The intent-to-treat (ITT) Set

The ITT population consists of all subjects randomized to study treatment. Subjects will be analysed according to the treatment to which they were randomized. The ITT will be used to list and summarize all baseline, demographic, and efficacy information.

The per protocol set (PPS)

The PPS population consists of all subjects in the ITT set that complete at least 80% of chemoradiation treatments. For the purposes of the study, any subject that completes at least 24 of the planned 30 days of therapy in the chemoradiation period will be included in the PPS, regardless of their continued involvement in the recovery period, adjuvant TMZ period, and follow-up phases of the study.

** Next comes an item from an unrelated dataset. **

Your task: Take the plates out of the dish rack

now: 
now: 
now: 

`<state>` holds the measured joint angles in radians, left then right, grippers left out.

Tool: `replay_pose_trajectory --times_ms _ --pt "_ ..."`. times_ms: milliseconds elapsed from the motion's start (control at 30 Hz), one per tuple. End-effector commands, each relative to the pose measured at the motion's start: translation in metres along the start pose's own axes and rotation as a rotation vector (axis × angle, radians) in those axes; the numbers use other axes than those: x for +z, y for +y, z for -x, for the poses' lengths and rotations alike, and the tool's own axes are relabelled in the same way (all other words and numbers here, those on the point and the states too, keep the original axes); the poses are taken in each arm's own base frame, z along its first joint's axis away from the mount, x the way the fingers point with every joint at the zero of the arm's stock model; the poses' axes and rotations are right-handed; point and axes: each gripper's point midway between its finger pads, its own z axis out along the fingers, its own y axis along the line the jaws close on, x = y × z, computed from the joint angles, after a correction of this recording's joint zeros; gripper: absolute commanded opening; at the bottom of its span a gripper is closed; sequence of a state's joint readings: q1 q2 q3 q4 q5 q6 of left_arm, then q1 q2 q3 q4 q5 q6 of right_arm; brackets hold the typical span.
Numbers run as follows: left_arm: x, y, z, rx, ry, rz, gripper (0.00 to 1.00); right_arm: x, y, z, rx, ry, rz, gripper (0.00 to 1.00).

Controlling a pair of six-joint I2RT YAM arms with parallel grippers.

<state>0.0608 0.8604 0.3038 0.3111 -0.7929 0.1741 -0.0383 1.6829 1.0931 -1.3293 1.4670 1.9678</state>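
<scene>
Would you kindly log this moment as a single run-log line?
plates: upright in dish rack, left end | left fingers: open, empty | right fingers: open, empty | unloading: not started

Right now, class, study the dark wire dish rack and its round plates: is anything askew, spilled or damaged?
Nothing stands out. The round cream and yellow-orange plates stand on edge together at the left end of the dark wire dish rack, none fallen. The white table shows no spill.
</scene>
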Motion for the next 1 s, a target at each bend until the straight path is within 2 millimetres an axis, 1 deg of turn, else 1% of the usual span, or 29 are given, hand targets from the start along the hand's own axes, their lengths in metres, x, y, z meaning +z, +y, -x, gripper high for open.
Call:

The only exceptions to this rule will be if a subject dies during the chemoradiation period or a subject has documented disease progression during the chemoradiation period – these subjects will still be included in the PPS. The PPS will be used to perform supportive analysis of the primary efficacy endpoints, and secondary efficacy endpoints relating to ORR.

Baseline and demographic information

All demographic (age, gender, race) information will be comprehensively summarised for the ITT population by treatment group using descriptive statistics (mean, median, minimum, maximum and standard deviation) for continuous variables and frequency tables (number and percentage) for categorical variables. The stratifying variables (MGMT status and RTOG RPA class) will be summarized. In addition, IDH1 status will be summarized. Other baseline information (medical history, GBM history, medications) will be summarised by treatment group for the ITT population using frequency tables for categorical variables.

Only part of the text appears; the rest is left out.